__Assignment__
Output the listing below, all of it, exactly as given.

__Source data__
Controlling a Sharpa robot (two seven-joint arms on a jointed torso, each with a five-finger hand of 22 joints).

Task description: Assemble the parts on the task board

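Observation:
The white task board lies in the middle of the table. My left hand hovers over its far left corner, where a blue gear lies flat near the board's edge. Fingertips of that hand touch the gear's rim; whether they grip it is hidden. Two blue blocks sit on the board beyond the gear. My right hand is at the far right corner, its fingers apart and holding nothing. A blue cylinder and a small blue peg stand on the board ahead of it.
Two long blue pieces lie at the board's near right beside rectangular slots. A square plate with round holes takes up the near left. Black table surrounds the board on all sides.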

__Finished exercise__
Controlling a Sharpa robot (two seven-joint arms on a jointed torso, each with a five-finger hand of 22 joints).

Task description: Assemble the parts on the task board

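Observation:
The white task board lies in the middle of the table. My left hand hovers over its far left corner, where a blue gear lies flat near the board's edge. Fingertips of that hand touch the gear's rim; whether they grip it is hidden. Two blue blocks sit on the board beyond the gear. My right hand is at the far right corner, its fingers apart and holding nothing. A blue cylinder and a small blue peg stand on the board ahead of it.
Two long blue pieces lie at the board's near right beside rectangular slots. A square plate with round holes takes up the near left. Black table surrounds the board on all sides.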

That completes the output.